Alignment Drift in Long-Term Human-LLM Interaction: A Mechanism-Oriented Framework
Xintong Yao

TL;DR
This paper introduces a framework to understand alignment drift in long-term human-LLM interactions, highlighting the recursive dynamics and boundary conditions influencing system behavior over time.
Contribution
It presents a novel mechanism-oriented framework that characterizes the gradual alignment drift process in long-term human-LLM interactions.
Findings
Defines the distinction between signal A and B in alignment drift
Explains how feedback loops and sub-pattern selection develop drift
Identifies boundary conditions for controlling alignment drift
Abstract
Long-term interaction with LLM-based systems may produce alignment drift: a gradual process in which system outputs become less constrained by the user's current message and more shaped by prior interaction history, while still appearing helpful, coherent, and responsive. This process is difficult to detect because the user's subjective experience may improve as the system becomes more familiar, useful, and attuned.
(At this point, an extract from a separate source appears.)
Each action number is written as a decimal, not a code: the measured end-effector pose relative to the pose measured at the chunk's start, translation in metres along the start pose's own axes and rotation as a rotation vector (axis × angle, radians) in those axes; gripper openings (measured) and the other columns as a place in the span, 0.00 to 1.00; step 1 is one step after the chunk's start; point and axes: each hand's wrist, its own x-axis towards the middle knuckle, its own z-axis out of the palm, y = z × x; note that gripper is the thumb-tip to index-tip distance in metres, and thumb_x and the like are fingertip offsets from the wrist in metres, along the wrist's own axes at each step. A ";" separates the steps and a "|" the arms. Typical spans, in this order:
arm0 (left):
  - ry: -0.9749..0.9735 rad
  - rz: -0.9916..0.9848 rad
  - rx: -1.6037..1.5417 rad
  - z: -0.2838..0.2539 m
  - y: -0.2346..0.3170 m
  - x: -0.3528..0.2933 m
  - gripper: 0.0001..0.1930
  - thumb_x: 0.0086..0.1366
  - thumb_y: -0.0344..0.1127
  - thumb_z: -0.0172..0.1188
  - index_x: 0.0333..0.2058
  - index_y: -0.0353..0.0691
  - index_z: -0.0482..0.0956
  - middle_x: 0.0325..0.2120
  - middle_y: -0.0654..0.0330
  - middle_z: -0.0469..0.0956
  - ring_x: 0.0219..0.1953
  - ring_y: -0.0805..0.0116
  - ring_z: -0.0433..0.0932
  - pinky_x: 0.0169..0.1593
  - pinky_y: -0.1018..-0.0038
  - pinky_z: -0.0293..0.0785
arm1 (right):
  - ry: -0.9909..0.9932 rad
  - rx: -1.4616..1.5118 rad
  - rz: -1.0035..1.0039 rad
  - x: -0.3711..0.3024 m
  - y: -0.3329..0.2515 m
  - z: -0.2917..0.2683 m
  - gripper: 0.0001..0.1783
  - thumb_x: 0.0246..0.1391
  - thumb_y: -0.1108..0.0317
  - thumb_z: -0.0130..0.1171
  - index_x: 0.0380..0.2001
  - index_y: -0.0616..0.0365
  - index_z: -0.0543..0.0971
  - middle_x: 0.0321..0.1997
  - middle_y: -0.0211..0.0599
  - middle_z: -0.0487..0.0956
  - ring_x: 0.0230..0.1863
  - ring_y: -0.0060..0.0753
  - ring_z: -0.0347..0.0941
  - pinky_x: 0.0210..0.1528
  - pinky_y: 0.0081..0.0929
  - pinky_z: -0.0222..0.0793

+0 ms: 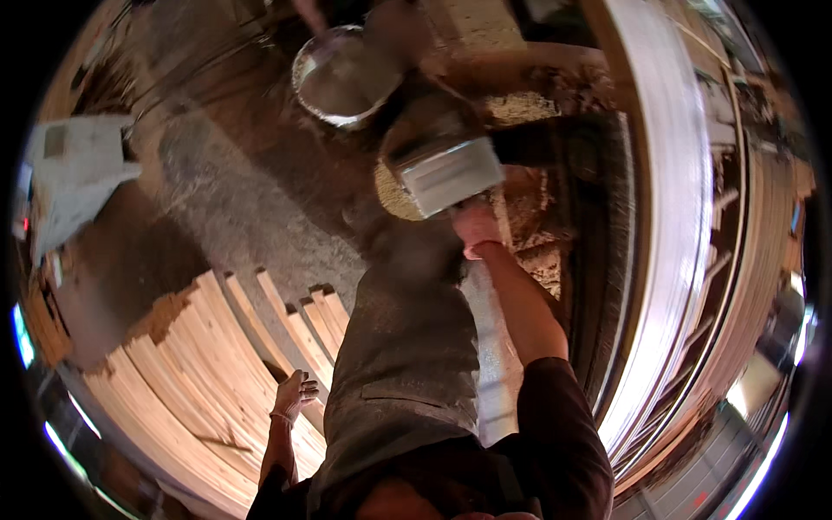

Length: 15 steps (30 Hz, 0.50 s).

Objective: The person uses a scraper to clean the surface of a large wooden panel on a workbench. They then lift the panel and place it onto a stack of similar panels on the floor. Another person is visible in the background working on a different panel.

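1. I have the pale, box-shaped scoop (452,176) ahead of the torso, slightly right of centre and tilted; motion blurs its edges.
2. I see the right hand (478,225) closed at the scoop's near edge, apparently gripping it, though I cannot make out the separate fingers.
3. Sawdust (397,192) shows just beside the scoop, on its left.
4. Farther ahead and to the left I get a round, pale-rimmed bucket (338,80).
5. The left hand (295,397) hangs well apart from the scoop, fingers loosely curled and partly open, nothing visible in its hold. Behind it I see long wooden boards (195,381) laid side by side.
6. Between the forearms I see a dusty grey apron (399,364).
7. On my far right, more long boards (771,234) lie stacked.
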 end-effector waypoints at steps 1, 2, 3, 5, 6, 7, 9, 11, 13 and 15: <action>-0.018 0.045 0.014 0.005 0.017 -0.004 0.31 0.66 0.58 0.56 0.54 0.36 0.72 0.45 0.49 0.79 0.44 0.53 0.79 0.56 0.55 0.71 | -0.040 0.086 0.030 -0.009 0.004 -0.017 0.20 0.59 0.54 0.57 0.44 0.60 0.78 0.42 0.47 0.81 0.47 0.48 0.79 0.47 0.46 0.75; -0.062 0.102 -0.038 0.002 0.023 -0.010 0.33 0.66 0.59 0.55 0.57 0.36 0.70 0.48 0.49 0.78 0.47 0.54 0.78 0.57 0.56 0.70 | -0.088 0.204 0.073 -0.022 0.005 -0.036 0.21 0.58 0.54 0.58 0.46 0.60 0.76 0.43 0.47 0.81 0.48 0.49 0.79 0.48 0.47 0.75; -0.090 0.103 -0.038 -0.007 0.022 -0.004 0.33 0.67 0.60 0.54 0.58 0.37 0.69 0.50 0.49 0.77 0.49 0.54 0.77 0.57 0.56 0.70 | -0.143 0.323 0.117 -0.036 0.000 -0.058 0.22 0.57 0.55 0.58 0.48 0.60 0.74 0.44 0.47 0.81 0.48 0.50 0.79 0.49 0.48 0.74; -0.140 0.119 -0.021 -0.008 0.035 0.012 0.29 0.68 0.60 0.52 0.55 0.41 0.70 0.48 0.52 0.76 0.47 0.55 0.76 0.55 0.59 0.70 | -0.238 0.532 0.208 -0.080 -0.005 -0.106 0.26 0.55 0.56 0.59 0.52 0.60 0.70 0.46 0.47 0.81 0.50 0.51 0.78 0.52 0.50 0.73; -0.134 0.166 0.007 0.008 0.057 0.001 0.26 0.69 0.59 0.52 0.50 0.42 0.71 0.42 0.55 0.75 0.43 0.57 0.75 0.52 0.60 0.69 | -0.126 0.521 0.205 -0.096 0.002 -0.092 0.27 0.56 0.51 0.57 0.51 0.60 0.71 0.48 0.51 0.81 0.53 0.54 0.77 0.54 0.51 0.71; -0.114 0.201 0.043 0.019 0.063 -0.001 0.26 0.69 0.62 0.52 0.47 0.43 0.71 0.38 0.57 0.74 0.41 0.58 0.75 0.52 0.59 0.69 | -0.104 0.614 0.148 -0.130 0.007 -0.120 0.30 0.58 0.46 0.54 0.52 0.61 0.70 0.50 0.54 0.79 0.54 0.56 0.76 0.55 0.51 0.71; -0.194 0.179 0.077 0.040 0.079 0.017 0.30 0.70 0.65 0.50 0.50 0.42 0.72 0.34 0.61 0.74 0.35 0.59 0.76 0.47 0.53 0.68 | 0.173 0.620 -0.029 -0.196 0.032 -0.118 0.23 0.59 0.49 0.55 0.48 0.55 0.76 0.43 0.48 0.82 0.44 0.53 0.80 0.46 0.47 0.77; -0.410 0.154 0.116 0.072 0.107 0.029 0.29 0.71 0.64 0.50 0.53 0.43 0.72 0.36 0.58 0.76 0.33 0.58 0.76 0.40 0.53 0.67 | -0.058 0.772 -0.039 -0.279 0.061 -0.180 0.22 0.59 0.48 0.55 0.49 0.51 0.77 0.42 0.47 0.83 0.49 0.50 0.79 0.48 0.46 0.75; -0.451 0.119 0.194 0.099 0.118 0.044 0.28 0.71 0.63 0.49 0.55 0.46 0.71 0.35 0.58 0.75 0.31 0.58 0.74 0.32 0.62 0.60 | -0.093 0.908 0.020 -0.369 0.115 -0.240 0.23 0.60 0.51 0.57 0.54 0.50 0.77 0.45 0.46 0.83 0.49 0.48 0.79 0.56 0.39 0.73; -0.551 0.164 0.207 0.146 0.123 0.026 0.20 0.73 0.57 0.50 0.43 0.45 0.75 0.28 0.61 0.70 0.30 0.61 0.71 0.32 0.59 0.57 | 0.178 1.105 0.191 -0.441 0.181 -0.255 0.19 0.62 0.61 0.57 0.54 0.53 0.78 0.49 0.40 0.83 0.51 0.38 0.80 0.58 0.31 0.75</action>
Existing research on human-LLM interaction has largely focused on short-term task performance, isolated outputs, or single-instance alignment problems, leaving slow and cumulative interaction-level dynamics undercharacterized. This paper proposes a mechanism-oriented framework for describing alignment drift. The framework defines the distinction between signal A and signal B, explains how drift develops through feedback loops and sub-pattern selection, divides the process…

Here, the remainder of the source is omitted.